The results are shown in FIG. 4. Experimental results show that the composition of dAura383 and dAura450 has a good effect when the ratio is close to 1: 1.
Fifthly: the composition of the invention synergistically inhibits the survival of leukemia cells
The composition of dAura383 and dAura450 showed better growth inhibition, and the inventor further proves that the composition of dAura383 and dAura450 synergistically inhibits the survival of leukemia cells through CCK8 experiments and software analysis. The method comprises the following specific steps:
1) acute myelogenous leukemia cells KG1a and Kasumi-1 were added at 5X 10 per well 3 Density of individual cells dispersed into 96-well plates;
2) treating cells with dAura383, dAura450, or Aurora-A PROTAC cocktail at the indicated concentrations for 72 hours;
3) add 10. mu.L of CCK8 reagent (40203 ES80, Yeasen) per well and incubate for 2 hours at 37 ℃; measuring absorbance at the test wavelength of 450nm, and calculating the relative growth condition of the cells;
4) and importing the data into CompuSyn software to calculate the synergy index CI value under each processing condition.
The results are shown in FIGS. 5A & B. Compared with a single Aurora-A degrading agent, the Aurora-A degrading agent composition designed by the inventor has a better growth inhibition effect, and the growth of leukemia cells is inhibited by the cooperation of dAurA383 and dAurA 450.
Sixthly, the method comprises the following steps: the composition of the invention synergistically inhibits leukemia cell proliferation
The effect of the combination of dAurA383 and dAurA450 on leukemia cell proliferation was determined by CFSE assay.
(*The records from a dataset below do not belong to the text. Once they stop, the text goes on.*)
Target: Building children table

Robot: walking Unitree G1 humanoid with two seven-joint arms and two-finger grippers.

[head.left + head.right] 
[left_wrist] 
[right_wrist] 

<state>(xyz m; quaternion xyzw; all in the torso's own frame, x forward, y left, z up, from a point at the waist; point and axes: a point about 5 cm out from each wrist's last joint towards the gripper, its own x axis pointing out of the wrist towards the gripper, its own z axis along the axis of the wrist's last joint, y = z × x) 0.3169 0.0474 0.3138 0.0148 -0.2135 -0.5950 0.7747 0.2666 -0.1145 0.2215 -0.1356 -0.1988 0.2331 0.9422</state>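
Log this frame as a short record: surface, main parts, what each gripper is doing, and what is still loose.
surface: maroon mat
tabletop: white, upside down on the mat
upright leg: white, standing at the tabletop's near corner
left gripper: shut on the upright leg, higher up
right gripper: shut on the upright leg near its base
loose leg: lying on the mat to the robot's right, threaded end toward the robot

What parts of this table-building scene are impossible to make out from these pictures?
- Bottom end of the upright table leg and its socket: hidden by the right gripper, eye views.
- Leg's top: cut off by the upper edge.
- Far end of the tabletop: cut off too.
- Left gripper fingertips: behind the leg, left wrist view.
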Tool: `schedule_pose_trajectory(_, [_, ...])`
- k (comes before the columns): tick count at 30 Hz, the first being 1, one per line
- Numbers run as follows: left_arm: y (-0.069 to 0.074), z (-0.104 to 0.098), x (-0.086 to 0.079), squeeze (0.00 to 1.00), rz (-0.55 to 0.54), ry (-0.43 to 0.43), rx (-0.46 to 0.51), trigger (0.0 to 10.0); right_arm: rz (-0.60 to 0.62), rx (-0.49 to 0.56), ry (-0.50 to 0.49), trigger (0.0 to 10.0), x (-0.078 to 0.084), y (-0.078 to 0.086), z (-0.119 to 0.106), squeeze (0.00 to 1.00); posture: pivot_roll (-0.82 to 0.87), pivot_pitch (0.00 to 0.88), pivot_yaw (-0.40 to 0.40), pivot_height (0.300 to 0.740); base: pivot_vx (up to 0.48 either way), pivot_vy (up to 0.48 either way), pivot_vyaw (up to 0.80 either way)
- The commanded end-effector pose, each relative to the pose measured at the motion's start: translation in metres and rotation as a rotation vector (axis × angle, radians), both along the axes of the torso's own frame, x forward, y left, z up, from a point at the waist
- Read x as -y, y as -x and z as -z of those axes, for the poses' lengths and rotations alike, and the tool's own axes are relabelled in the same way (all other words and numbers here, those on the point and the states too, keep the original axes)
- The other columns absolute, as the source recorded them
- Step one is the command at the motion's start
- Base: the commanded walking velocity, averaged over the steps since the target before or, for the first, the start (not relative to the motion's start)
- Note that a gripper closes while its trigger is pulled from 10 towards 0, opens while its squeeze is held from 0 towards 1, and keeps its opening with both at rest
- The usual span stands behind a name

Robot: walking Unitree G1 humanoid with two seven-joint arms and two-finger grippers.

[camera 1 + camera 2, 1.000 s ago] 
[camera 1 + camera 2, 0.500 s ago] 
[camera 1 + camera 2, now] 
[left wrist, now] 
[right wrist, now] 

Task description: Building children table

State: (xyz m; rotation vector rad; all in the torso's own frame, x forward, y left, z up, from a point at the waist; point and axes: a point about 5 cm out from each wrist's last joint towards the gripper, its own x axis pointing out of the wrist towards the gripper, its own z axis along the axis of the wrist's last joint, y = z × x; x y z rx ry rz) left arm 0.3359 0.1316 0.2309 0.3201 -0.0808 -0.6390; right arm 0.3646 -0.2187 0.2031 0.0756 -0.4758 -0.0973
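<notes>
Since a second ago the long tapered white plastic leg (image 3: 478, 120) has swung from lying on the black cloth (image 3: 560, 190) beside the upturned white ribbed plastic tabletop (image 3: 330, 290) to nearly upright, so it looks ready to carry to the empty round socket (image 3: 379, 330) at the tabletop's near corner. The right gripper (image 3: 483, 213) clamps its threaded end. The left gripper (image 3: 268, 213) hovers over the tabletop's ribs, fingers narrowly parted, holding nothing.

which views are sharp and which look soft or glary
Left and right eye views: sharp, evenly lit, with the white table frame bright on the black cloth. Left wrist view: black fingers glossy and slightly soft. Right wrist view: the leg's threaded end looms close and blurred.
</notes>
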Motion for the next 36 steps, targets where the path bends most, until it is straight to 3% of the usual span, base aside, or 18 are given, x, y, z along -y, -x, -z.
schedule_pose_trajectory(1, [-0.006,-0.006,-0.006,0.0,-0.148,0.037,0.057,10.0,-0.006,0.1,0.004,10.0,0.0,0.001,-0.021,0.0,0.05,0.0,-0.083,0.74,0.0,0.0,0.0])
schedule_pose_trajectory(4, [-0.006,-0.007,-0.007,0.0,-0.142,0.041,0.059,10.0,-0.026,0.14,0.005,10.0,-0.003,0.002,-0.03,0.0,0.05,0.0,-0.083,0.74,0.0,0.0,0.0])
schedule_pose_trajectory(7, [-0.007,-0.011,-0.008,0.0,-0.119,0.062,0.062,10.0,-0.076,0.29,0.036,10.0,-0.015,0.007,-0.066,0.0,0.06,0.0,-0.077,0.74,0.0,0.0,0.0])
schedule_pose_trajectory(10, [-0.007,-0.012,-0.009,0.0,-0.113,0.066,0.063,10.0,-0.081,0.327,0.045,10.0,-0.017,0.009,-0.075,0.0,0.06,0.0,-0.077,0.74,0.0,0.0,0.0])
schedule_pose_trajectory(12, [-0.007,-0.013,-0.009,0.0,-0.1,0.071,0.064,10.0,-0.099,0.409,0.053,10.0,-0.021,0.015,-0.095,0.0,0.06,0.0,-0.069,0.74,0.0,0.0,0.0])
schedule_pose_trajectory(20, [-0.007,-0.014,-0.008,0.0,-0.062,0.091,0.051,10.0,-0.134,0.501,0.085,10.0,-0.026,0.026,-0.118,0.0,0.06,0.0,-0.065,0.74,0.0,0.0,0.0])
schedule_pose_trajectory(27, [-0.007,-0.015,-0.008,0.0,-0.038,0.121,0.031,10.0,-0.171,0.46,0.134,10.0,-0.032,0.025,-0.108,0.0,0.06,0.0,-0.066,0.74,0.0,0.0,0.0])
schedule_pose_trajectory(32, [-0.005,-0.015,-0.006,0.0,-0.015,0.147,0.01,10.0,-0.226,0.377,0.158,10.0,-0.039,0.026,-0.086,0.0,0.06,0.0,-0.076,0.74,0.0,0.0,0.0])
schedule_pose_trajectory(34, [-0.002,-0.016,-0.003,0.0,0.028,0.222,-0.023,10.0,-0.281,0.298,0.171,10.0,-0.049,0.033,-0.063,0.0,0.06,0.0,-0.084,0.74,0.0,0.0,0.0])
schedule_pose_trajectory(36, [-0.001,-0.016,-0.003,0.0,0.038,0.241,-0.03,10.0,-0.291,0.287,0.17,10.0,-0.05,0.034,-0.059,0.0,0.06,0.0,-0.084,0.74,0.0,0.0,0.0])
The method comprises the following specific steps:
1) acute myeloid leukemia cells KG1a and Kasumi-1 were harvested by centrifugation, and the cells were resuspended in serum-free medium containing CFSE (S8269, Selleck, 0.5. mu.M) and stained for 15 min;
2) the stained KG1a and Kasumi-1 cells were washed with PBS at 3X 10 per well 5 The density of individual cells was dispersed into 24-well plates;
3) treating cells with dAura383 and dAura450 or Aurora-A PROTAC cocktail (500 nm) for 72 hours;
4) the cells were collected, washed with PBS, and then resuspended in 250 μ L PBS;
5) detecting the CFSE intensity under the FITC channel by using flow cytometry;
6) the relative Mean Fluorescence Intensity (MFI) of CFSE was analyzed using CytExpert and FlowJo software.
The results are shown in FIG. 6. Compared with a single Aurora-A degradation agent, the Aurora-A PROTAC cocktail designed by the inventor has better proliferation inhibition effect.
Seventhly, the method comprises the following steps: the composition of the invention induces cell cycle arrest in leukemia
The effect of the combination of dAurA383 and dAurA450 on the cell cycle distribution of leukemia was determined by PI staining and flow experiments. The method comprises the following specific steps:
1) acute myelogenous leukemia cells KG1a and Kasumi-1 were injected at 3X 10/well 5 The density of individual cells was dispersed into 24-well plates;
2) treating cells with dAurA383 and dAurA450 or Aurora-A PROTAC cocktail (500 nm) for 48 hours;
3) the cells were collected, washed with PBS, resuspended in 70% ethanol and fixed at 4 ℃ overnight;
4) subsequently, the cells were washed, resuspended in PBS staining solution containing 50. mu.g/mL propidium iodide (81845, Sigma), 100. mu.g/mL RNase A (10109169001, Roche), 0.2% Triton X-100 (10789704001, Roche), and incubated at 37 ℃ for 30 minutes in the absence of light;
5) cells were collected and washed by centrifugation, resuspended in 200 μ L PBS and PI intensity under PI/PE channel was detected by flow cytometry;
6) cell cycle distribution was analyzed using FlowJo software.
The results are shown in FIG. 7. Compared with a single Aurora-A degradation agent, the Aurora-A PROTAC cocktail designed by the inventor has stronger cell cycle arrest effect.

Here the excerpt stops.